Их голубой «додж-рэм» остановился рядом с «ренджровером».
Я вышла из машины. Вышли и мальчишки. Ехали всю ночь, от них пахло усталостью и страхом — так пахнет от людей в здании Министерства внутренних дел на Plaza de la Revolución.
Я им — деньги, они мне — две сумки: большую прозрачную с белым порошком и еще большего размера с марихуаной.
— А что это белое? — спросила я.
— Лед-девять из Японии, доставлен через Гавайи, — сказал один.
Они были рады. Не ожидали увидеть здесь женщину. Им хотелось поговорить о том, как доехали, о деньгах, обо всем.

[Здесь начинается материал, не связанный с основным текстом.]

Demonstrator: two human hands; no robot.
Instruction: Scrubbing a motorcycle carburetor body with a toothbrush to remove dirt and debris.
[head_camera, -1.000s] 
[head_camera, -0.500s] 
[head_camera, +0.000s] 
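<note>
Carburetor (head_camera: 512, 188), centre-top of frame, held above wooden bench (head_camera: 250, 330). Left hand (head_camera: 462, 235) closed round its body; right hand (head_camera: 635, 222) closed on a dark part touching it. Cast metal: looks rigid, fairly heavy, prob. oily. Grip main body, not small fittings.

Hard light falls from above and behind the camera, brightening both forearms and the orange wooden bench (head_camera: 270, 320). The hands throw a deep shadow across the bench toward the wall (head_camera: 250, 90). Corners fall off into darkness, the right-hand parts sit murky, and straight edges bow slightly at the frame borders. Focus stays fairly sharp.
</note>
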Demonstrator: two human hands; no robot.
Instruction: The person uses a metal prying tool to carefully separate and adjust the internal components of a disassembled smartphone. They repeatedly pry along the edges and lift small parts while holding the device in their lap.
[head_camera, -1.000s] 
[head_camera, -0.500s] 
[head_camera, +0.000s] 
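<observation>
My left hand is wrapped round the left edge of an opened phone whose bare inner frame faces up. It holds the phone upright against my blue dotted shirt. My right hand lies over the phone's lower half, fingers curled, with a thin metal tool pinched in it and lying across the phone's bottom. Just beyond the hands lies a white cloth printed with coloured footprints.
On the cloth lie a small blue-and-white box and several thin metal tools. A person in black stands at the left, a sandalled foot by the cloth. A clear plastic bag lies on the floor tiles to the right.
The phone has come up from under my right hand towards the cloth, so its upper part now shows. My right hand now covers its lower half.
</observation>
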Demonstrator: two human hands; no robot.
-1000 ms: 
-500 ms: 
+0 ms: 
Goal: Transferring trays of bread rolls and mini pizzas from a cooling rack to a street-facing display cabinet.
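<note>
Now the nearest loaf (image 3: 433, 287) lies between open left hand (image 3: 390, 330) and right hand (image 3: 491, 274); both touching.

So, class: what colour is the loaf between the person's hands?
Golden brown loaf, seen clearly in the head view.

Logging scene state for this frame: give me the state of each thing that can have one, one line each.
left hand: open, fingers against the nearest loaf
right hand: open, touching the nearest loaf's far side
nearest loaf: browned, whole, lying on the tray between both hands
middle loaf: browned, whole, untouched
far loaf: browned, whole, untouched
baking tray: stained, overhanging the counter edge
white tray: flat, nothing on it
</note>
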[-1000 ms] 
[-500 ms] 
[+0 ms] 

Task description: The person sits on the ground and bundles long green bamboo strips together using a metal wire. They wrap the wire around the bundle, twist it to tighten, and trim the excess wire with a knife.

Но меня не оставляло неприятное ощущение в затылке. Я беспокоилась за них. Злой и униженный, Эстебан вполне мог бы убить их обоих и оставить себе и наличные, и наркотики. Убил бы нас троих, снял с руки повязку, нацепленную для вида, и поехал бы обратно, хохоча всю дорогу.
— …а Дейл обосрался, совсем обосрался, слышь, я говорю ему, это не конная полиция, это начальник пожарной охраны… — тараторил один из них.
— Валите отсюда, — оборвала я его.
— Что?
— Валите, пока не поздно. Мой босс с карабином — вон за тем деревом. Я ему не доверяю. Уезжайте отсюда. Сматывайтесь.
Они и смотались.
Через пять минут к машине подошел Эстебан. Отвел затворную раму карабина, внимательно осмотрел патронник. Боевой патрон. Он действительно был готов стрелять.
— Молодец, Мария.
— Спасибо.
На обратном пути мы молчали. Уже когда подъезжали к Фэрвью, Эстебан сел за руль, теперь, по-видимому, рука позволяла вести машину. Он высадил меня у подножия горы Малибу.
— Что дальше? — спросила я.
— А ты как думаешь? Совершаешь обычный обход.
— Что, ни бонуса, ни отгула за мою помощь, ни чаевых?